• _Prompt_: Your task is to reproduce exactly the lines that run from the beginning of the data through the line where "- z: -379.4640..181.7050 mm" appears.

• _Source data_:

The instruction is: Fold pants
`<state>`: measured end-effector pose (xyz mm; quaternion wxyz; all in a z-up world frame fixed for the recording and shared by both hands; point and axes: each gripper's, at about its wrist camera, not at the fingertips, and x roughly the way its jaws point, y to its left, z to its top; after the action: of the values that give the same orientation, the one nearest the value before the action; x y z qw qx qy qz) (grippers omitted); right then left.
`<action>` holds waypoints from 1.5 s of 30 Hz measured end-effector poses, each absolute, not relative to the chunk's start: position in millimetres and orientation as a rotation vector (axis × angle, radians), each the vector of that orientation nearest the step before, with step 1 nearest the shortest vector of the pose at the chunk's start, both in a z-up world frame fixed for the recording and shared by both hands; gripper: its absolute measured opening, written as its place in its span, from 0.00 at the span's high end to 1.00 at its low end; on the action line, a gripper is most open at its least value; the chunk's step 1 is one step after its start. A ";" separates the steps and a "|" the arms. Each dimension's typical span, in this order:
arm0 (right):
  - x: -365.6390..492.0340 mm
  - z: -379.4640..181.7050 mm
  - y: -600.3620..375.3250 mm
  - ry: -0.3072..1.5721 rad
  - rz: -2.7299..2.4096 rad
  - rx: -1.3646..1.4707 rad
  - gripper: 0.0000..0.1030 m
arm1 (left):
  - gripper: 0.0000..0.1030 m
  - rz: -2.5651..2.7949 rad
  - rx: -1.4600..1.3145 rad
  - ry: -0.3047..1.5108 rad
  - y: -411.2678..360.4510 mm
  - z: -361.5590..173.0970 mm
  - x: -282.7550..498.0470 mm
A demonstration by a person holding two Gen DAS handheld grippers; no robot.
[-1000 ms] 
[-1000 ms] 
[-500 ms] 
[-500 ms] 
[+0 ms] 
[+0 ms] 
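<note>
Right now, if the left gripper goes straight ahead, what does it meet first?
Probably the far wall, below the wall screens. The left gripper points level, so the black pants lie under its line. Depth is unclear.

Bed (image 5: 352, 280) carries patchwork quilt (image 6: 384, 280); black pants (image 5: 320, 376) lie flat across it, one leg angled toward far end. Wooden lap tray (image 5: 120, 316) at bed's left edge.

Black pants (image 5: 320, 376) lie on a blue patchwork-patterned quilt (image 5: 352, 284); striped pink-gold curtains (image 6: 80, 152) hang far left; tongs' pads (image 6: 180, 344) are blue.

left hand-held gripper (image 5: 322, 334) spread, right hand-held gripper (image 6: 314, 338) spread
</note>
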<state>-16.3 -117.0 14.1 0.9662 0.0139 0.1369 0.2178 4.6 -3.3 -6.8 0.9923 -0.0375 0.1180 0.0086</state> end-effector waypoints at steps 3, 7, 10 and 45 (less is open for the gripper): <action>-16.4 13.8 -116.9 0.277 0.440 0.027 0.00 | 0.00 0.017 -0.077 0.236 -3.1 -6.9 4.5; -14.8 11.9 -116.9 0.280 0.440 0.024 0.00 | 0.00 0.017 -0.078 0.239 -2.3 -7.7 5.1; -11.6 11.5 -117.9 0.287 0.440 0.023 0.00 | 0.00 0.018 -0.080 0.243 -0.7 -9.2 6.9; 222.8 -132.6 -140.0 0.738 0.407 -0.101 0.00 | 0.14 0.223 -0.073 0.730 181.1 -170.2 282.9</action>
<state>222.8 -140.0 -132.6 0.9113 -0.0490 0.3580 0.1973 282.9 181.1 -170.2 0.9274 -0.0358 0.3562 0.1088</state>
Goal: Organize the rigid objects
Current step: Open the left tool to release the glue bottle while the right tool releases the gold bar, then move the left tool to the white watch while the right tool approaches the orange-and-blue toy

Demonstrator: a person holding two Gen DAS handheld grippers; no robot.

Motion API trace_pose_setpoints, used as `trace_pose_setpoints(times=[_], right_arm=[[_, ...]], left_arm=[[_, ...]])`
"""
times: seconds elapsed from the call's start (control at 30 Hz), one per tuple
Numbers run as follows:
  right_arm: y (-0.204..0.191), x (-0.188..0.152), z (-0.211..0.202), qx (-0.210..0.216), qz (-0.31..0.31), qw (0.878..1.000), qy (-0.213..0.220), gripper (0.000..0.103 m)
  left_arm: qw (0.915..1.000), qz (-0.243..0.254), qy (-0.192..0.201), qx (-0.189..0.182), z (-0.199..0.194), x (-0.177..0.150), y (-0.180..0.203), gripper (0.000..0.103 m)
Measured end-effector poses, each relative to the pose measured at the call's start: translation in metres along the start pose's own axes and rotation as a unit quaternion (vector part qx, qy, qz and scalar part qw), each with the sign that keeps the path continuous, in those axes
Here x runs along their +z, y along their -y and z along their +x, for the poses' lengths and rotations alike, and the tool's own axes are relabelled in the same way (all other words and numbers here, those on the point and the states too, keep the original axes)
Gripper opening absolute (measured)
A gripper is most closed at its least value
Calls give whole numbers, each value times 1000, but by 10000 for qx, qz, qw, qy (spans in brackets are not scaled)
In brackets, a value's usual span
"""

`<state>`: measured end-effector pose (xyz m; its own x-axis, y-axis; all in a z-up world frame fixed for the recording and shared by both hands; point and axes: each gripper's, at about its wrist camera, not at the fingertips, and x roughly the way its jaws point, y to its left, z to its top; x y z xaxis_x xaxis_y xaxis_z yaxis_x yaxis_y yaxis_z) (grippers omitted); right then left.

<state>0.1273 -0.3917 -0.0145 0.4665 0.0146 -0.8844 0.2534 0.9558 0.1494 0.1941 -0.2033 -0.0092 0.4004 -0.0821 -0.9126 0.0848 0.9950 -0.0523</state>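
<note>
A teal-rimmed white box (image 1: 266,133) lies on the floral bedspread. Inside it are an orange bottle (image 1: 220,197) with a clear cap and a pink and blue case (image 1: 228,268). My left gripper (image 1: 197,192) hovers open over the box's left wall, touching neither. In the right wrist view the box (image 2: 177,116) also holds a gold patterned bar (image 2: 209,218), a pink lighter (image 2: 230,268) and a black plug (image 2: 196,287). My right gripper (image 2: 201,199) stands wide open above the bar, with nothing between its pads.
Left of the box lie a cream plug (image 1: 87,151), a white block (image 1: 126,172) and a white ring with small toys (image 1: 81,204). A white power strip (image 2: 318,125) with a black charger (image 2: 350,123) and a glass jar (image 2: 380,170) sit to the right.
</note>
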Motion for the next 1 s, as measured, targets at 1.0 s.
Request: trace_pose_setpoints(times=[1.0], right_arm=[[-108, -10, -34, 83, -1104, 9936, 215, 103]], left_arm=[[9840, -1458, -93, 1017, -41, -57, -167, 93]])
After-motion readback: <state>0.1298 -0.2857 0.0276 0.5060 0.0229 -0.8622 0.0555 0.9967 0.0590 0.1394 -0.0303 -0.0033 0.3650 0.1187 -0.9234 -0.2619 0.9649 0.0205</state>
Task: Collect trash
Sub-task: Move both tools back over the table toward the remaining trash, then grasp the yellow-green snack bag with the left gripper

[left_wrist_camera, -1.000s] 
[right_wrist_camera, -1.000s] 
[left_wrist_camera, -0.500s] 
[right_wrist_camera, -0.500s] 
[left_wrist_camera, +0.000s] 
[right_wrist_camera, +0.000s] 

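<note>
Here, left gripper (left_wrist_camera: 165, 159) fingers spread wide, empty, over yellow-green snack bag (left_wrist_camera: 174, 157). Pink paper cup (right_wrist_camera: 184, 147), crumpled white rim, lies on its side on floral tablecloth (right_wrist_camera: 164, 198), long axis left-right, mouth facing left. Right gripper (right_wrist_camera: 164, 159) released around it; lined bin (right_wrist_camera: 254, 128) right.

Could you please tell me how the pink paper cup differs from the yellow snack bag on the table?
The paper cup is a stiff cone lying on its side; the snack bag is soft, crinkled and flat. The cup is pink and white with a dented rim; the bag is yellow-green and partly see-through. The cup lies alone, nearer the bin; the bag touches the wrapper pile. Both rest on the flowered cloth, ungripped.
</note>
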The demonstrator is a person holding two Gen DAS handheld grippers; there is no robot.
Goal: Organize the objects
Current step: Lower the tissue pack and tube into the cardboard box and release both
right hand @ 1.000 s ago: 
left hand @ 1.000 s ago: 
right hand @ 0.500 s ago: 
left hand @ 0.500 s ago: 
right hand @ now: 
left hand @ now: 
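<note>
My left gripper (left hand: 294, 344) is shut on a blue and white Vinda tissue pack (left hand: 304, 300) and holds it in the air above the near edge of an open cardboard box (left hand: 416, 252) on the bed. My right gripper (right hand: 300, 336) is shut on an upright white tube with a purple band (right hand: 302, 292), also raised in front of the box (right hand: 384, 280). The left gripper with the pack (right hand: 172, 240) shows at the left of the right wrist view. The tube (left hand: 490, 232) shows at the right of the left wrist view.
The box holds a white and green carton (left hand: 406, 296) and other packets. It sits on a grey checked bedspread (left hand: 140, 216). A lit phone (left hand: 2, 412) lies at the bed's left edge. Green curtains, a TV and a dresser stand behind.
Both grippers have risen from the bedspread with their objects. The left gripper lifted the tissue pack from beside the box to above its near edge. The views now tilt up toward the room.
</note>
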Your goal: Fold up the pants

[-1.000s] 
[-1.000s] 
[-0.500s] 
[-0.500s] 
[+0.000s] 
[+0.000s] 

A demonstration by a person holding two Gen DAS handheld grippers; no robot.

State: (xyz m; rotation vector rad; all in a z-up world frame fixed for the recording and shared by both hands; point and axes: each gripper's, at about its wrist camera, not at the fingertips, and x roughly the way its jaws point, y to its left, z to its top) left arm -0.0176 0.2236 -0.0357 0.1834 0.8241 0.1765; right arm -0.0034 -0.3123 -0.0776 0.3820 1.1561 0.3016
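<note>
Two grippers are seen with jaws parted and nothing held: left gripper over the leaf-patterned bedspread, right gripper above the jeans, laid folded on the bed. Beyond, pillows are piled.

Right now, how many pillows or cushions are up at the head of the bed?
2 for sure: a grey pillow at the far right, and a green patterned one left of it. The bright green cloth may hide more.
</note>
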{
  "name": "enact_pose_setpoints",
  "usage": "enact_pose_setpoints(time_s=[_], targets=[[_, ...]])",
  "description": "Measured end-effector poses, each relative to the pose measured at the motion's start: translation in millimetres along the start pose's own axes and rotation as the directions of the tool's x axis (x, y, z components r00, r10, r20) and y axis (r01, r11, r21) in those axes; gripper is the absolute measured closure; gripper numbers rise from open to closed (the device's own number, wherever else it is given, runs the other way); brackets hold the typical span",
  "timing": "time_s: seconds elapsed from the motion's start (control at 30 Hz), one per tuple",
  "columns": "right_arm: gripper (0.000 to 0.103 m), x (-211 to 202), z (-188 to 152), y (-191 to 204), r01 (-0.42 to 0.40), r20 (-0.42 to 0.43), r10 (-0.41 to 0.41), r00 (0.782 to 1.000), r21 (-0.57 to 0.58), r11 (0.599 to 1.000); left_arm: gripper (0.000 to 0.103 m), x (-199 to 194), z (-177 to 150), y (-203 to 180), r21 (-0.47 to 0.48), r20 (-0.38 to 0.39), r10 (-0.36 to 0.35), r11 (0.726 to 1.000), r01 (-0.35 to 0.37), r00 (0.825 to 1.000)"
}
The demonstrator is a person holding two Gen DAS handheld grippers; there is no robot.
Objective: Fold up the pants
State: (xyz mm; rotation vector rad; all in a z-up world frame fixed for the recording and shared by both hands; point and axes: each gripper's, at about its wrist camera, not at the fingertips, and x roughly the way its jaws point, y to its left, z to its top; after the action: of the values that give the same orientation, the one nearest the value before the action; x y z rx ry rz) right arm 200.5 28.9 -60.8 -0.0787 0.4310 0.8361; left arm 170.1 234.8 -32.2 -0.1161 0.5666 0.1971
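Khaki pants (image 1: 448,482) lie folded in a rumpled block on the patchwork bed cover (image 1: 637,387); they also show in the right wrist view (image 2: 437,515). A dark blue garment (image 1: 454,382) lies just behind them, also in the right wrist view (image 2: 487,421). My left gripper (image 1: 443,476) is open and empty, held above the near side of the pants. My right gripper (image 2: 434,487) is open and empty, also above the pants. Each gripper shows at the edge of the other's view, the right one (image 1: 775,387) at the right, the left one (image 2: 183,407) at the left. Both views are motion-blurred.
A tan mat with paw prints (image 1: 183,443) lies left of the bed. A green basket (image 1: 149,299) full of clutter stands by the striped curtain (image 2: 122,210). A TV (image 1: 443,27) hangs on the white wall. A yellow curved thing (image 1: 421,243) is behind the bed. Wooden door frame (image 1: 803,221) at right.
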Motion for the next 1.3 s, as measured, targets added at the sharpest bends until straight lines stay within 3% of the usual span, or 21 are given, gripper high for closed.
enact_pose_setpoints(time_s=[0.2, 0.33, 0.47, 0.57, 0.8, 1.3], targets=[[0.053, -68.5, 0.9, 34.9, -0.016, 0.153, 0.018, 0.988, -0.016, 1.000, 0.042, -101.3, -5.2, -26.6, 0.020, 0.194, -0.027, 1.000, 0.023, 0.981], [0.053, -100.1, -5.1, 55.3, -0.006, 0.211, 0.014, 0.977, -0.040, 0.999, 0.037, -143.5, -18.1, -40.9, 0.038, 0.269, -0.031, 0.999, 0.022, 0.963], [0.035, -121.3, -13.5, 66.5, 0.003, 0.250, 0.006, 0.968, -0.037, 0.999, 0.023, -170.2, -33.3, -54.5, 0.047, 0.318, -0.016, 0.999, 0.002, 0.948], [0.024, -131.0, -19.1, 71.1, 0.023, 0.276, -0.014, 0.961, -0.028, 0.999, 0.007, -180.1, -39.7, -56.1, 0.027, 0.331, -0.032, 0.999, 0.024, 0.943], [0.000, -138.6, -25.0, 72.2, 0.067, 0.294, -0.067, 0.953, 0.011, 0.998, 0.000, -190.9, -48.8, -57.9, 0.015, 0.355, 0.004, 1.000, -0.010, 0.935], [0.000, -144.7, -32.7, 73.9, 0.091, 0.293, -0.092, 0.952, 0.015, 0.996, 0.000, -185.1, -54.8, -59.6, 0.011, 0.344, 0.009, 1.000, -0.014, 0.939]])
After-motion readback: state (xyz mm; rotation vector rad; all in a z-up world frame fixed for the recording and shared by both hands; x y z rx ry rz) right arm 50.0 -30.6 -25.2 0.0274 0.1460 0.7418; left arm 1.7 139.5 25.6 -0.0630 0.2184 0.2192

• _Exercise result_:
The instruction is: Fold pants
`<state>`: measured end-effector pose (xyz mm; quaternion wxyz; all in a z-up world frame fixed for the recording and shared by both hands; point and axes: each gripper's, at about its wrist camera, not at the fingertips, and x roughly the way its jaws point, y to its left, z to its top; after the action: of the values that give the same orientation, the one nearest the value before the action; x y z qw qx qy qz) (grippers omitted); right then left.
`<action>` holds waypoints from 1.5 s of 30 Hz measured end-effector poses, each absolute, not relative to the chunk's start: position in millimetres and orientation as a rotation vector (axis × angle, radians), each the vector of that orientation nearest the step before, with step 1 nearest the shortest vector of the pose at the chunk's start, both in a z-up world frame fixed for the recording and shared by both hands; gripper: its absolute measured opening, written as its place in its span, from 0.00 at the span's high end to 1.00 at its low end; on the action line, a gripper is most open at its least value; the chunk's step 1 is one step after its start. A ";" separates the steps and a "|" the arms. Each dimension's typical span, in this order:
arm0 (right):
  - x: -365.6390..492.0340 mm
  - z: -379.4640..181.7050 mm

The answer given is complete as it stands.